### About this exercise
Retype the data below, every word of it, exactly.

### Supplied material
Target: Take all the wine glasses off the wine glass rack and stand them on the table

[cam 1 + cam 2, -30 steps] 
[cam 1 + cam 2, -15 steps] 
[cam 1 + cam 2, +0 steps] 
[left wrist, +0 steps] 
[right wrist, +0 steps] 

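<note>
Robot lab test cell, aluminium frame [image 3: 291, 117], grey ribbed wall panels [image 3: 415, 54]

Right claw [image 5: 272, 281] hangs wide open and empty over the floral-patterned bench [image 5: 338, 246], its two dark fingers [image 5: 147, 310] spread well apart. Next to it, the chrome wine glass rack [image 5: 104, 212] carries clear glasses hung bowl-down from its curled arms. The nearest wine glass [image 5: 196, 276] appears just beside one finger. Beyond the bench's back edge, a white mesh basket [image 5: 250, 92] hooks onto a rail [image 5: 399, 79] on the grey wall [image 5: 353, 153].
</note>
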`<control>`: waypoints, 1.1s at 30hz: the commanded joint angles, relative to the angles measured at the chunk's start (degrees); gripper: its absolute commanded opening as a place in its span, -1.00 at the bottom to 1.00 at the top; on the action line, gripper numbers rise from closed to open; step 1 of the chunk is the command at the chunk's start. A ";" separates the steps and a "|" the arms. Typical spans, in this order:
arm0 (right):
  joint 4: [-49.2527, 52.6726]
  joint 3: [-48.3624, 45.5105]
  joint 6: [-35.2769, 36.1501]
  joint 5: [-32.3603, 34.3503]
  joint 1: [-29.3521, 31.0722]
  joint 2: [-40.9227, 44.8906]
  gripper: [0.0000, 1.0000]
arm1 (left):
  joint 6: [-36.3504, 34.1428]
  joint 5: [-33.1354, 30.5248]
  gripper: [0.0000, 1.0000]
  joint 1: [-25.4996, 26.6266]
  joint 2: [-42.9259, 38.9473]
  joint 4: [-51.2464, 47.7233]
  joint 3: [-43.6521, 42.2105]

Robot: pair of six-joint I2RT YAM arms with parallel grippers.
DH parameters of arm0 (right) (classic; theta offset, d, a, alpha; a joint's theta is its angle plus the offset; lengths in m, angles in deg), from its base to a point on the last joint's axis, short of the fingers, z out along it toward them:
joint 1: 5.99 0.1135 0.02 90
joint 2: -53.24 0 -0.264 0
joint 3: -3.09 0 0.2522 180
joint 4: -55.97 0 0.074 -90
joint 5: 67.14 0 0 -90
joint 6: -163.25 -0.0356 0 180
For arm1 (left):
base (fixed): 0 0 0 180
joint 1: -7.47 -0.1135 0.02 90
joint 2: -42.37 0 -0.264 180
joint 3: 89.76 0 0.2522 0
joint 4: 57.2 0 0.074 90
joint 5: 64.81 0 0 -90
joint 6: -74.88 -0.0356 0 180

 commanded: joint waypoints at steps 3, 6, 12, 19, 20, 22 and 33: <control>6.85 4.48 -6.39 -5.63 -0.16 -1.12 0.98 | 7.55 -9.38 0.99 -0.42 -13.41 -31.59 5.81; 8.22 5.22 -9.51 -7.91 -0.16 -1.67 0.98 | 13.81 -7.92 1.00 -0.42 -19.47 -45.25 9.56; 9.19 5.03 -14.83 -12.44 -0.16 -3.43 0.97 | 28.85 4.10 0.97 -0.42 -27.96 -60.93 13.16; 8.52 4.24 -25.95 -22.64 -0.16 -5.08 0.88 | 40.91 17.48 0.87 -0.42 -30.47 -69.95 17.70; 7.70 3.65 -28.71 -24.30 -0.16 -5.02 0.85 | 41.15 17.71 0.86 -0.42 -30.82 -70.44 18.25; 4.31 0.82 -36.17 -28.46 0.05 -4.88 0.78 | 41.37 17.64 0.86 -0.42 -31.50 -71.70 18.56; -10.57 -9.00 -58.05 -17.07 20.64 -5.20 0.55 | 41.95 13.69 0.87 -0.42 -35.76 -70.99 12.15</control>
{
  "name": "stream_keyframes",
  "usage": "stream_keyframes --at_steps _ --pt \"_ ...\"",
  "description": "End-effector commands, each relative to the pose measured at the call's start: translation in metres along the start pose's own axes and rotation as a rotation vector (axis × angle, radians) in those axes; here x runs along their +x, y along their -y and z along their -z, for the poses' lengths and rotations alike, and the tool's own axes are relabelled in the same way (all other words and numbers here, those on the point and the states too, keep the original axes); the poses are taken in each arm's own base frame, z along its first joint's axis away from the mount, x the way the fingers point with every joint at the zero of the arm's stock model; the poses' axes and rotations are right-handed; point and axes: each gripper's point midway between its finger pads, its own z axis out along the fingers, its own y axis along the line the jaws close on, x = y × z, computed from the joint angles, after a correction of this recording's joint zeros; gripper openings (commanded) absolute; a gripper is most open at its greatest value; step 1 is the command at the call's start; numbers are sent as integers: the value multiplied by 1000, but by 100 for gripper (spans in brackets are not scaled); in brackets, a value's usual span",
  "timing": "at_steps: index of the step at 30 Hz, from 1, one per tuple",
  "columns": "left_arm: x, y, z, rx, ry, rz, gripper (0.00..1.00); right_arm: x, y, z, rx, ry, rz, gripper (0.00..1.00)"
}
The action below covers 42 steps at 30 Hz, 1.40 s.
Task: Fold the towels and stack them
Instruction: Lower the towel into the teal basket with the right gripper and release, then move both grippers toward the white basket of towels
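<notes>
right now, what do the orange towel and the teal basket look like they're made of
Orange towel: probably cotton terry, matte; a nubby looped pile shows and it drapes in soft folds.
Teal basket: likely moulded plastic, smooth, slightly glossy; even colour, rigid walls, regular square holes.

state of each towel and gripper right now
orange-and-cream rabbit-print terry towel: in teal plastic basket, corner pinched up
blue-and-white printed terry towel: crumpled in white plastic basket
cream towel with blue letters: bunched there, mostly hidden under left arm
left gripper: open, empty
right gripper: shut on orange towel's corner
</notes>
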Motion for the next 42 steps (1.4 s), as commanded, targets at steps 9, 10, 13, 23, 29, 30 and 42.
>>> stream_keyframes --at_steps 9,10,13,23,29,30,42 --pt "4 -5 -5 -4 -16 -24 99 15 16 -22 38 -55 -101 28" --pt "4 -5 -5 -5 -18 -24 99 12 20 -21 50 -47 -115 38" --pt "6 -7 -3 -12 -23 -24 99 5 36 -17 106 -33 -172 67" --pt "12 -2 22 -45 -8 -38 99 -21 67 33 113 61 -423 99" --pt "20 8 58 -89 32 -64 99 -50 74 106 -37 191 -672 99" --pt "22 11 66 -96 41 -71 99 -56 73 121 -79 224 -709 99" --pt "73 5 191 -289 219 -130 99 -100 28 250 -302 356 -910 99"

### Exercise output
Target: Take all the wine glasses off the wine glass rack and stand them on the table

[cam 1 + cam 2, -30 steps] 
[cam 1 + cam 2, -15 steps] 
[cam 1 + cam 2, +0 steps] 
[left wrist, +0 steps] 
[right wrist, +0 steps] 

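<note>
Robot lab test cell, aluminium frame [image 3: 291, 117], grey ribbed wall panels [image 3: 415, 54]

Right claw [image 5: 272, 281] hangs wide open and empty over the floral-patterned bench [image 5: 338, 246], its two dark fingers [image 5: 147, 310] spread well apart. Next to it, the chrome wine glass rack [image 5: 104, 212] carries clear glasses hung bowl-down from its curled arms. The nearest wine glass [image 5: 196, 276] appears just beside one finger. Beyond the bench's back edge, a white mesh basket [image 5: 250, 92] hooks onto a rail [image 5: 399, 79] on the grey wall [image 5: 353, 153].
</note>
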`<control>`: waypoints, 1.1s at 30hz: the commanded joint angles, relative to the angles measured at the chunk's start (degrees); gripper: its absolute commanded opening as a place in its span, -1.00 at the bottom to 1.00 at the top; on the action line, gripper numbers rise from closed to open; step 1 of the chunk is the command at the chunk's start. A ";" separates the steps and a "|" the arms. Typical spans, in this order:
arm0 (right):
  joint 4: [-49.2527, 52.6726]
  joint 3: [-48.3624, 45.5105]
  joint 6: [-35.2769, 36.1501]
  joint 5: [-32.3603, 34.3503]
  joint 1: [-29.3521, 31.0722]
  joint 2: [-40.9227, 44.8906]
  gripper: [0.0000, 1.0000]
arm1 (left):
  joint 6: [-36.3504, 34.1428]
  joint 5: [-33.1354, 30.5248]
  gripper: [0.0000, 1.0000]
  joint 1: [-25.4996, 26.6266]
  joint 2: [-42.9259, 38.9473]
  joint 4: [-51.2464, 47.7233]
  joint 3: [-43.6521, 42.2105]

Robot: pair of six-joint I2RT YAM arms with parallel grippers.
DH parameters of arm0 (right) (classic; theta offset, d, a, alpha; a joint's theta is its angle plus the offset; lengths in m, angles in deg), from its base to a point on the last joint's axis, short of the fingers, z out along it toward them:
joint 1: 5.99 0.1135 0.02 90
joint 2: -53.24 0 -0.264 0
joint 3: -3.09 0 0.2522 180
joint 4: -55.97 0 0.074 -90
joint 5: 67.14 0 0 -90
joint 6: -163.25 -0.0356 0 180
For arm1 (left):
base (fixed): 0 0 0 180
joint 1: -7.47 -0.1135 0.02 90
joint 2: -42.37 0 -0.264 180
joint 3: 89.76 0 0.2522 0
joint 4: 57.2 0 0.074 90
joint 5: 64.81 0 0 -90
joint 6: -74.88 -0.0356 0 180

 commanded: joint waypoints at steps 3, 6, 12, 19, 20, 22 and 33: <control>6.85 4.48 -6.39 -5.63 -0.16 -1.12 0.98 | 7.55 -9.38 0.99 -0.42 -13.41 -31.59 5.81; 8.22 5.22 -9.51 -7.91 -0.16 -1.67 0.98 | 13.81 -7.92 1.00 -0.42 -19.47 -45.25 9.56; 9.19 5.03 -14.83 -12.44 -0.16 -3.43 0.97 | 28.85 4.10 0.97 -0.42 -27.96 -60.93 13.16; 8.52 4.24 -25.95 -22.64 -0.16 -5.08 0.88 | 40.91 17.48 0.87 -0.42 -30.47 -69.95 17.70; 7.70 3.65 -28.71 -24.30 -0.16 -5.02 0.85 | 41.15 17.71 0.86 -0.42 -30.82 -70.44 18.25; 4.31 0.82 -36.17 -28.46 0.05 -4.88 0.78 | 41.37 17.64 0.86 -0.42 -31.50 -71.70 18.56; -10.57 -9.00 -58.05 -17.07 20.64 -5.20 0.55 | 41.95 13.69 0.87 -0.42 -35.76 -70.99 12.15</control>
{
  "name": "stream_keyframes",
  "usage": "stream_keyframes --at_steps _ --pt \"_ ...\"",
  "description": "End-effector commands, each relative to the pose measured at the call's start: translation in metres along the start pose's own axes and rotation as a rotation vector (axis × angle, radians) in those axes; here x runs along their +x, y along their -y and z along their -z, for the poses' lengths and rotations alike, and the tool's own axes are relabelled in the same way (all other words and numbers here, those on the point and the states too, keep the original axes); the poses are taken in each arm's own base frame, z along its first joint's axis away from the mount, x the way the fingers point with every joint at the zero of the arm's stock model; the poses' axes and rotations are right-handed; point and axes: each gripper's point midway between its finger pads, its own z axis out along the fingers, its own y axis along the line the jaws close on, x = y × z, computed from the joint angles, after a correction of this recording's joint zeros; gripper openings (commanded) absolute; a gripper is most open at its greatest value; step 1 is the command at the call's start; numbers are sent as integers: the value multiplied by 1000, but by 100 for gripper (spans in brackets are not scaled); in brackets, a value's usual span",
  "timing": "at_steps: index of the step at 30 Hz, from 1, one per tuple",
  "columns": "left_arm: x, y, z, rx, ry, rz, gripper (0.00..1.00); right_arm: x, y, z, rx, ry, rz, gripper (0.00..1.00)"
}
The action below covers 42 steps at 30 Hz, 1.40 s.
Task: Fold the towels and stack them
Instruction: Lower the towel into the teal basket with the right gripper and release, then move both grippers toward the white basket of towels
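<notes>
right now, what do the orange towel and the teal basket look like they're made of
Orange towel: probably cotton terry, matte; a nubby looped pile shows and it drapes in soft folds.
Teal basket: likely moulded plastic, smooth, slightly glossy; even colour, rigid walls, regular square holes.

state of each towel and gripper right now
orange-and-cream rabbit-print terry towel: in teal plastic basket, corner pinched up
blue-and-white printed terry towel: crumpled in white plastic basket
cream towel with blue letters: bunched there, mostly hidden under left arm
left gripper: open, empty
right gripper: shut on orange towel's corner
</notes>
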Motion for the next 42 steps (1.4 s), as commanded, targets at steps 9, 10, 13, 23, 29, 30 and 42.
>>> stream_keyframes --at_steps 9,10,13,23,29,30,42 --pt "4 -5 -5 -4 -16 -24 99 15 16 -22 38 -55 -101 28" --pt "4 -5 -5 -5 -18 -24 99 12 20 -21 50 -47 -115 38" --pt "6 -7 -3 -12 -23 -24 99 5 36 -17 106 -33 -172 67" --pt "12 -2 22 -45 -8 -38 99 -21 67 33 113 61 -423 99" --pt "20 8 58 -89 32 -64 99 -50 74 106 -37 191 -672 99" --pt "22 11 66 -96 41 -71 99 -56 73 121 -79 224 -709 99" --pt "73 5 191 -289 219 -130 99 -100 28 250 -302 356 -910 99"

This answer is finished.